[DATASET EXTRACT]

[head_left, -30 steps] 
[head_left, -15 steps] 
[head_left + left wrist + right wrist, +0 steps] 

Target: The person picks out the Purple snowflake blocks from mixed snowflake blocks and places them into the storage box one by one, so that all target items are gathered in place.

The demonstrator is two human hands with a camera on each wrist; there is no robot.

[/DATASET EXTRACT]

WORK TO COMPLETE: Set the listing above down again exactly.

ANSWER SPACE:
[head_left, -30 steps] 
[head_left, -15 steps] 
[head_left + left wrist + right wrist, +0 steps] 

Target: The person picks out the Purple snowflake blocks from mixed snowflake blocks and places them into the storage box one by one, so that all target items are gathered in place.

The demonstrator is two human hands with a camera on each wrist; there is no robot.

Nothing further is needed for this answer.